EnvoyPlugin does not care about the specific configuration of each plug-in (the specific configuration will be passed through in the type.struct structure). It is more concerned about the effective scope of the plug-in. Users can configure plug-ins in the required dimension to do aggregation, which is more suitable for the habit of plug-in users. On the other hand, there is less redundancy in the upper configuration. The following figure shows EnvoyPluing mapping at the xDS level. Although the xDS level will still be expanded, at least when managing them, we are dealing with an ordered aggregated array rather than a huge plug-in tree:

4. Adaptive current limiting

With the removal of the Mixer, the realization of limited flow in the service grid becomes very complex. Fully confined streams require additional deployment of RLS (Ratelimit Server), and even local limiting streams require the help of the Envoy built-in plug-in – EnvoyFilter.local.ratelimit, for which users have to face complex EnvoyFilter configurations again. Compared to the mature flow limiting components in the second generation of microservices framework, the local flow limiting components are relatively simple. For example, they cannot be adaptive and can only be configured on an instance scale.

In order to solve the shortcomings of service traffic limiting in Istio, we developed the adaptive traffic limiting module. In terms of ease of use, we also designed a new API for it – SmartLimiter. The main architecture of adaptive flow limiting is divided into two parts, one is the conversion logic of SmartLimiter to EnvoyFilter, the other is the acquisition of monitoring data. Slime supports CPU, Memory, and copy data acquisition from K8S Metric-Server. Of course, we also provide a metric Discovery Server interface (MDS). You can synchronize user-defined monitoring indicators to traffic limiting components.

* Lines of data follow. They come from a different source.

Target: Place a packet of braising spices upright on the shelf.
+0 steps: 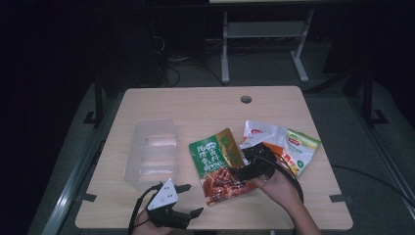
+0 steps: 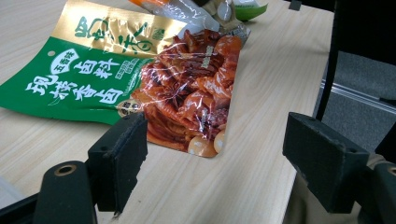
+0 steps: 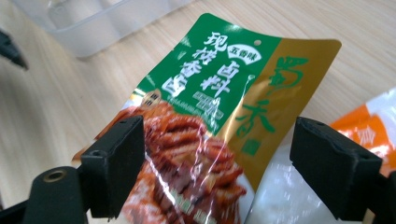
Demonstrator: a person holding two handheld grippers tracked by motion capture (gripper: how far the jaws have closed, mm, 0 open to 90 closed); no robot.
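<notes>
Hovering: right hand-held gripper [image 1: 243, 164] wide open, empty, over green spice packet [image 1: 218, 164] | left hand-held gripper [image 1: 187, 199] open, idle | risk: flat foil (glossy) slipping, snagging white packet [image 1: 264, 134] beneath.

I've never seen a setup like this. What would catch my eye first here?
Probably the glossy green and gold food packet lying in the middle of the wooden table, with red braised meat pictured on it. The right gripper sits open at its edge, and a clear plastic box stands to its left, with more snack packets to the right.
</notes>
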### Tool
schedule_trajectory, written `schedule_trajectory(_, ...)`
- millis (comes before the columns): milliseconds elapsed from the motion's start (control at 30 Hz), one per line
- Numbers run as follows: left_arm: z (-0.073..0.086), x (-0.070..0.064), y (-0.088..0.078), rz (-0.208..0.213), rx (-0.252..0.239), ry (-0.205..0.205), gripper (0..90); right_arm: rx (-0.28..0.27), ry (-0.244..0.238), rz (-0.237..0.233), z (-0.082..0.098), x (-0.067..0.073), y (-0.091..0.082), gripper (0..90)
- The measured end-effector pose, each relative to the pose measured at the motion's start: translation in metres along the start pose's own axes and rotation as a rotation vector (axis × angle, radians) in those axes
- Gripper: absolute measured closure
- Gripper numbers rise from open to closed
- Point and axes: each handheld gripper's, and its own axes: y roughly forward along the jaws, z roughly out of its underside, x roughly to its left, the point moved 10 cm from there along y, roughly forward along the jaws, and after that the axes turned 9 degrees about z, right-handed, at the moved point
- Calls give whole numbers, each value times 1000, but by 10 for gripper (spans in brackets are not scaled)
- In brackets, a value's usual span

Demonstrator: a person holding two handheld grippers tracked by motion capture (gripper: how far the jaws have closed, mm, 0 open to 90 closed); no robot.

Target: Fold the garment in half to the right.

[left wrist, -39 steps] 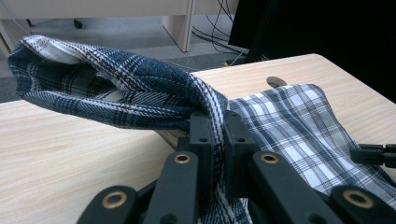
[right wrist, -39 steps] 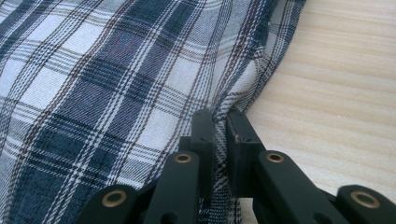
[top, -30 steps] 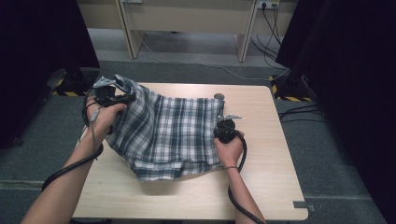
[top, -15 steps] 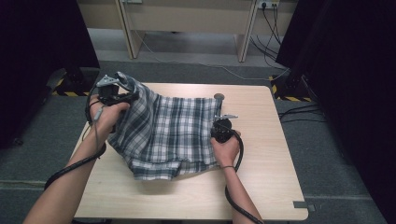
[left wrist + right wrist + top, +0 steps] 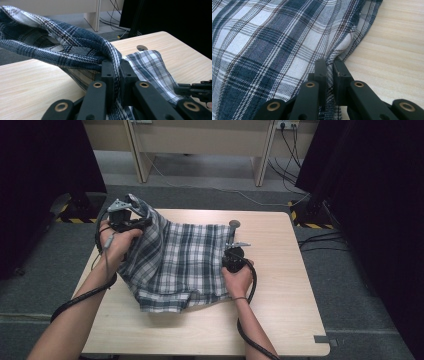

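Note:
A blue and white plaid shirt (image 5: 185, 262) lies spread over the middle of the wooden table (image 5: 295, 285). My left gripper (image 5: 131, 218) is shut on the shirt's far left edge and holds it lifted off the table. In the left gripper view the bunched plaid cloth (image 5: 75, 50) is pinched between the black jaws of that gripper (image 5: 117, 66). My right gripper (image 5: 233, 254) is shut on the shirt's right edge, low by the tabletop. Seen in the right gripper view, a fold of the plaid cloth (image 5: 274, 42) runs between the pads of that gripper (image 5: 330, 65).
A round hole (image 5: 234, 224) sits in the table near its far edge. Bare wood (image 5: 392, 50) lies to the right of the shirt. Black curtains (image 5: 380, 195) stand at both sides, with cables (image 5: 320, 240) on the grey floor.
My left gripper has lifted the shirt's left edge a little higher and farther back. The right gripper has stayed almost in place.

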Motion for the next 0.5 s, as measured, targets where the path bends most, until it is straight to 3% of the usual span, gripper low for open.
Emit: schedule_trajectory(500,-4,-4,3,-9,3,18,840,-2,-10,-18,-2,17,2,837)
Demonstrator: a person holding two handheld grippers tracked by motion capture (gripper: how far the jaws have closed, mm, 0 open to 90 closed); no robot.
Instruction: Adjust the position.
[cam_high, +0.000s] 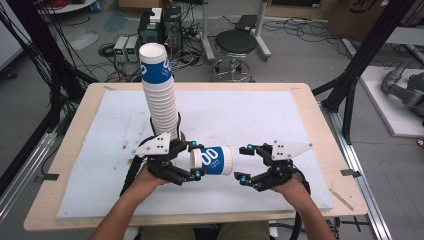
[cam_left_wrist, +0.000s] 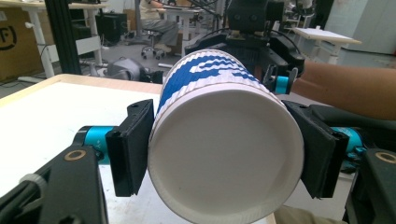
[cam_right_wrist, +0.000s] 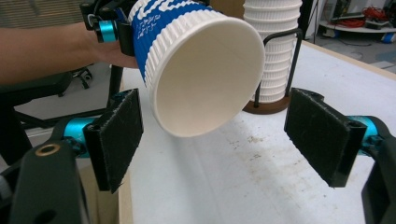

The configuration of SmartLimiter is similar to the natural semantics. For example, if you want to trigger the access restriction of service A when the CPU exceeds 80%, the limit is 30QPS. The SmartLimiter is defined as follows:

apiVersion: microservice.netease.com/v1alpha1
kind: SmartLimiter
metadata:
  name: a
  namespace: default
spec:
  descriptors:
  - action:
      fill_interval:
        seconds: 1
      quota: "30/{pod}"    # 30 is the amount of this service, which is divided equally among each POD
    condition: "{CPU} > 0.8" The template is automatically populated according to the value of the monitoring item {CPU}
Copy the code

The resulting limiting flow is, as shown in the figure below:

5. How do I get and use Slime

The source code of Slime is now open, you can get the latest developments of Slime here, and our team will open more practical features in Slime in the future. You can also read the guide to getting started on Slime. In the usage guide, we have written a simple example for Slime based on Bookinfo that we hope will help you.

Finally, Slime is still in its early stages and would love to have more Mesher join us or suggest ways to help us improve it.

Hopefully slime will help you navigate Istio better!